🧭 Week 2 – Market Research Basics

Now that you have your idea, it’s time to see if the world agrees with you.
Market research isn’t about boring numbers — it’s about listening, observing, and understanding people.

In this week, you’ll learn to think like a detective:

Who really needs my idea?
Why would they choose it?
And what already exists out there?


🕵️ Step 1 – See the World Like an Investigator

Entrepreneurs don’t guess — they watch.
Go out (or online) and observe.

If your idea is for:

  • a snack stand → watch what students buy most.
  • a study app → ask how friends manage homework.
  • an eco product → check what packaging people pick.

Take notes — not judgments.
You’re collecting clues.

A student with a notebook observing classmates in a cafeteria, watching what snacks they buy and what they avoid. A magnifying glass icon above the scene.

Market research starts with observation — quiet moments often reveal what people truly want.


💬 Step 2 – Ask Smart Questions

You don’t need fancy surveys.
Sometimes one honest conversation is worth 100 data points.

Try asking:

  • “What do you like about [current option]?”
  • “What’s annoying about it?”
  • “If you could fix one thing, what would it be?”

Keep it short. Listen more than you talk.

💡 Tip: Don’t pitch your idea yet. Just learn.
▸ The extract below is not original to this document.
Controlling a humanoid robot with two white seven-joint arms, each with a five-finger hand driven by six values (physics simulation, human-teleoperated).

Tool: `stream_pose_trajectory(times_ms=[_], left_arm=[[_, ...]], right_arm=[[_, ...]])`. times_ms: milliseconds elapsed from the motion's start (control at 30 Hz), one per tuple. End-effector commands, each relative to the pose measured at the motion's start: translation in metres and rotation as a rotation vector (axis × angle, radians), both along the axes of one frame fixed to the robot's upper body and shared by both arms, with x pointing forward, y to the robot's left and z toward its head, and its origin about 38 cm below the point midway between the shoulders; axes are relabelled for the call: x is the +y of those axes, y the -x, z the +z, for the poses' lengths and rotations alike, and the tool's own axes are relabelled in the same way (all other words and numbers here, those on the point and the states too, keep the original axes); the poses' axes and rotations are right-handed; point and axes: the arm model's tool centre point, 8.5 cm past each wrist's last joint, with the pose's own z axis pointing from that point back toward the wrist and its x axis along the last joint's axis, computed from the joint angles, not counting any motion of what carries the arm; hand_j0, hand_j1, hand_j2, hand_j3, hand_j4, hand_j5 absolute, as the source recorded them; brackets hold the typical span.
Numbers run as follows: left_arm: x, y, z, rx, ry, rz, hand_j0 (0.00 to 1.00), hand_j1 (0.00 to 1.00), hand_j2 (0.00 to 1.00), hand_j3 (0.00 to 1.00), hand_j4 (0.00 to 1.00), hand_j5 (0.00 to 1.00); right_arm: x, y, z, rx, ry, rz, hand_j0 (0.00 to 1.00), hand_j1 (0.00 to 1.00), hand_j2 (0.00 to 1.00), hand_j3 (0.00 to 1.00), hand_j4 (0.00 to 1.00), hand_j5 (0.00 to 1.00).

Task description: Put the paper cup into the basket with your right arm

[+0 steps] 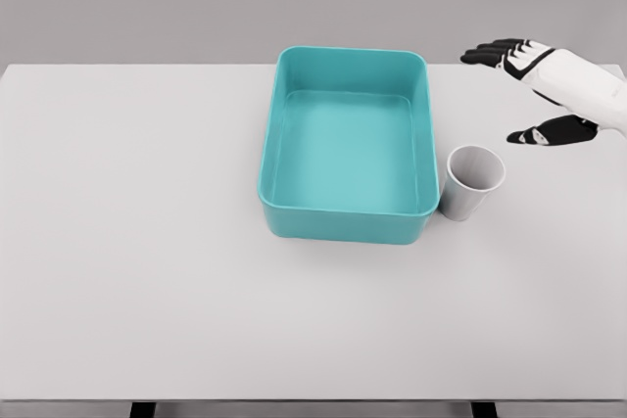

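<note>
A white paper cup (472, 183) stands upright on the table, just right of the basket's near right corner and almost touching it. The teal rectangular basket (272, 159) sits at the table's middle, with nothing inside it. My right hand (511, 90) comes in from the right edge and hovers above and to the right of the cup, apart from it. Its black fingers (495, 50) are spread, the thumb (534, 134) points toward the cup, and it holds nothing. The left arm does not show.
The white table (137, 242) spreads wide to the left of and in front of the basket. Its front edge runs along the bottom of the view and its far edge lies behind the basket.
</note>
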Motion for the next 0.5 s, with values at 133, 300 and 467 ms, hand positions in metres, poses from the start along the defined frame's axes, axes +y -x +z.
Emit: stream_pose_trajectory(times_ms=[133,300,467], left_arm=[[0.0,0.0,0.0,-0.002,0.001,0.0,1.0,1.0,1.0,1.0,1.0,1.0],[0.0,0.0,0.0,0.0,0.0,0.001,1.0,1.0,1.0,1.0,1.0,1.0],[0.0,0.0,0.0,0.0,0.0,0.001,1.0,1.0,1.0,1.0,1.0,1.0]], right_arm=[[-0.027,-0.007,-0.005,0.037,-0.086,-0.028,1.0,1.0,1.0,1.0,1.0,1.0],[-0.057,-0.017,-0.025,0.237,-0.463,-0.059,1.0,1.0,1.0,1.0,1.0,1.0],[-0.058,-0.007,-0.057,0.401,-0.614,-0.058,1.0,1.0,1.0,1.0,1.0,1.0]])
👥 Step 3 – Find Your “Who”

Every idea has a target audience — not “everyone.”
If you sell lemonade, your target isn’t the whole school — it’s thirsty people between classes.
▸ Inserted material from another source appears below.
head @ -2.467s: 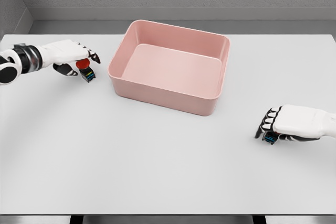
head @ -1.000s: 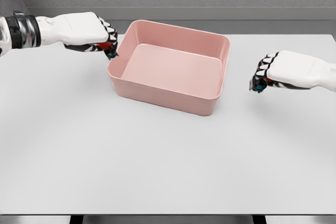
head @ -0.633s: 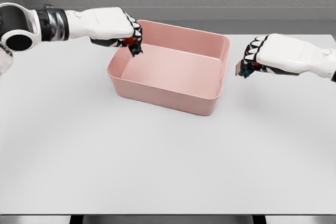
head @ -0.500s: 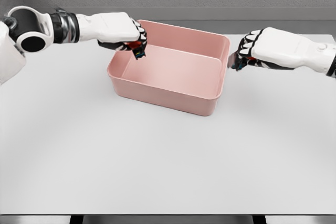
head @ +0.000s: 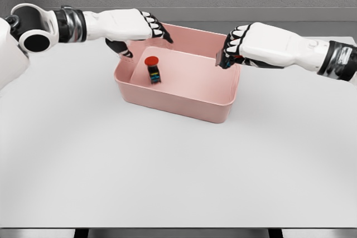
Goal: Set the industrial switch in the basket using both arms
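Observation:
A pink basket (head: pixel 174 101) stands on the white table, a little behind the middle. One industrial switch (head: pixel 152 69), with a red button on a dark body, is inside the basket near its left wall, free of any hand. My left hand (head: pixel 146 33) hovers over the basket's back left corner with its fingers spread and nothing in them. My right hand (head: pixel 230 52) is over the basket's right rim, fingers curled around a second switch (head: pixel 226 58), of which only a small dark part shows.
The white table (head: pixel 178 165) stretches wide in front of the basket. A grey wall runs behind the table's far edge.
Both hands carried their switches from the table sides up to the basket. The left hand has opened and its switch has dropped inside. The right hand has moved left over the right rim.

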Available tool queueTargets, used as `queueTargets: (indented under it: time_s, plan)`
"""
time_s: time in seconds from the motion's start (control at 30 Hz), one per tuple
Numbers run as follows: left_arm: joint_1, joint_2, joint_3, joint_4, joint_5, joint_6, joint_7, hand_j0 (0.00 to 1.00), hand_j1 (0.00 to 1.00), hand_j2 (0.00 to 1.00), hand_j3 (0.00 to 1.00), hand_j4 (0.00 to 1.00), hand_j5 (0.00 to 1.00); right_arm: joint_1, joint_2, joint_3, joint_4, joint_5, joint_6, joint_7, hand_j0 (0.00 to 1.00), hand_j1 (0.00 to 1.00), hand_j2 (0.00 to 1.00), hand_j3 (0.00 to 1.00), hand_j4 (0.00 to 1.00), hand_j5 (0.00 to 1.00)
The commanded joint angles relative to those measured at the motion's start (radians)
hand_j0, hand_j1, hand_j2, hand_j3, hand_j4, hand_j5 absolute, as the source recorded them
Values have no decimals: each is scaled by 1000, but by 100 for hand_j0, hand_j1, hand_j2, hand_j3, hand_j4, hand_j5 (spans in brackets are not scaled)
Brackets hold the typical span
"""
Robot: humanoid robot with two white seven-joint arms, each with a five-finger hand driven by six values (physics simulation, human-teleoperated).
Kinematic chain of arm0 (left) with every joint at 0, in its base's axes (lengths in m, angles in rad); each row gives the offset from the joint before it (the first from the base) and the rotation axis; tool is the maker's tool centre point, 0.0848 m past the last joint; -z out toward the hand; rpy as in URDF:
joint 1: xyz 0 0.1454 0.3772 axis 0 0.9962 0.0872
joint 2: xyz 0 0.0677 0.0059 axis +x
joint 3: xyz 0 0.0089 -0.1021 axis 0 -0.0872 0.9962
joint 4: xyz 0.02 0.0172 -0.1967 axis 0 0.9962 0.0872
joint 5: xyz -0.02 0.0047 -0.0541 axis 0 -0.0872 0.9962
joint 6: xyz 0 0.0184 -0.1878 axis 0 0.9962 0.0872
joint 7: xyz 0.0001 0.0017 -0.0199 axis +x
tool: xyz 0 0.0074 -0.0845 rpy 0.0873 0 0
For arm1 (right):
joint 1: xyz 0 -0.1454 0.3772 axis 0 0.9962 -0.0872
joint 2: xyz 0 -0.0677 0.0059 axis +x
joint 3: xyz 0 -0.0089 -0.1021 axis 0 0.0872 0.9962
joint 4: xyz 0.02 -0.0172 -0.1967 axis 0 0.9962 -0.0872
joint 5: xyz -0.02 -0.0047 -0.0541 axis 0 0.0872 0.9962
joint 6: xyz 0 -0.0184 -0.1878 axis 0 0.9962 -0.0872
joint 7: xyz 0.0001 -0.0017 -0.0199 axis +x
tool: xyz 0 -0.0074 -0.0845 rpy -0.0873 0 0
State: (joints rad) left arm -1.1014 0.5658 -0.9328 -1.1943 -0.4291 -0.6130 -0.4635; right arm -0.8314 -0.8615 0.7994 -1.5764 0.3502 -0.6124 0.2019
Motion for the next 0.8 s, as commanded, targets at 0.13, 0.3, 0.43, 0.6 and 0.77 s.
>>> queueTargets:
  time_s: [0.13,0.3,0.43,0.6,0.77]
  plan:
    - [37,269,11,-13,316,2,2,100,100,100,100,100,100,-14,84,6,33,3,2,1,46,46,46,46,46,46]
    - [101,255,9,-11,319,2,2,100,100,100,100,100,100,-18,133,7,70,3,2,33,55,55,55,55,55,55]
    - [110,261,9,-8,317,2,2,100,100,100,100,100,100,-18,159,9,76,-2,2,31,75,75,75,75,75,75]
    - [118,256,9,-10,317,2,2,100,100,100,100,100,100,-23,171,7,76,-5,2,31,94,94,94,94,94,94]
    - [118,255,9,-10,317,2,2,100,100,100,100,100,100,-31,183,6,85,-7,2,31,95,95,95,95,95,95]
Define your audience with 3 simple questions:

  1. Who are they? (age, habits, lifestyle)
  2. Where are they? (school, online, community)
  3. What do they care about? (price, fun, health, time)
A classroom whiteboard showing circles labeled Who, Where, and What They Care About, connected by arrows. Students write ideas like 'teens', 'after school', and 'save time'.

When you know exactly who you’re helping, decisions become easier — your idea gains direction.


🔍 Step 4 – Check the Competition

Even if you think your idea is unique — someone, somewhere, has tried something similar.
That’s good news: it means the market is real.

Look for:

  • Who already does something like this?
  • What do people like about them?
  • What do people complain about?

Use reviews, YouTube videos, or even TikToks.
Write down patterns — they’ll help you stand out later.


🧩 Step 5 – Validate with Real Reactions

Now test your idea quickly:

  1. Describe it in one line.
  2. Show it to a few people.
  3. Watch their faces.

Do they smile, nod, ask “where can I get it?” — or look confused?
That’s your first market test.

A student showing a simple poster with a business idea to two friends; one looks interested and the other thoughtful, while notes on the table say 'feedback', 'pricing', and 'needs'.

Reactions tell you what research can’t — excitement or confusion are early market signals.


🧠 Example: “EcoBottle”

Idea: reusable bottles for students with built-in reminders to drink water.

Research results:

  • Students liked the eco part.
  • They found “reminder” apps annoying.
  • Most cared about design and color, not features.

Lesson learned: what people say they want ≠ what they pay attention to.
That’s why we test early.


✅ Your Week 2 Challenge

Pick one idea you created in Week 1.

  1. Watch how people behave related to that topic.
  2. Talk to at least three of them.
  3. Compare what you learned.

Then, write one short paragraph:

“I learned that my audience is ____. They care most about ____, and I could improve my idea by ____.”

That’s your first real market insight.


🧭 Coming Next

In Week 3, you’ll organize your findings into a simple business plan — turning ideas and research into a clear structure.
👉 Continue to Simple Business Plan →

📝 Try this today

  • Watch how people behave in places related to your idea — school cafeteria, online shops, or social media. What do they choose? Why?

  • Talk to 3 people from your target group. Ask what they like, what frustrates them, and what could be improved.

  • Search for 2–3 similar ideas or products online. What do they do well, and what could you do differently?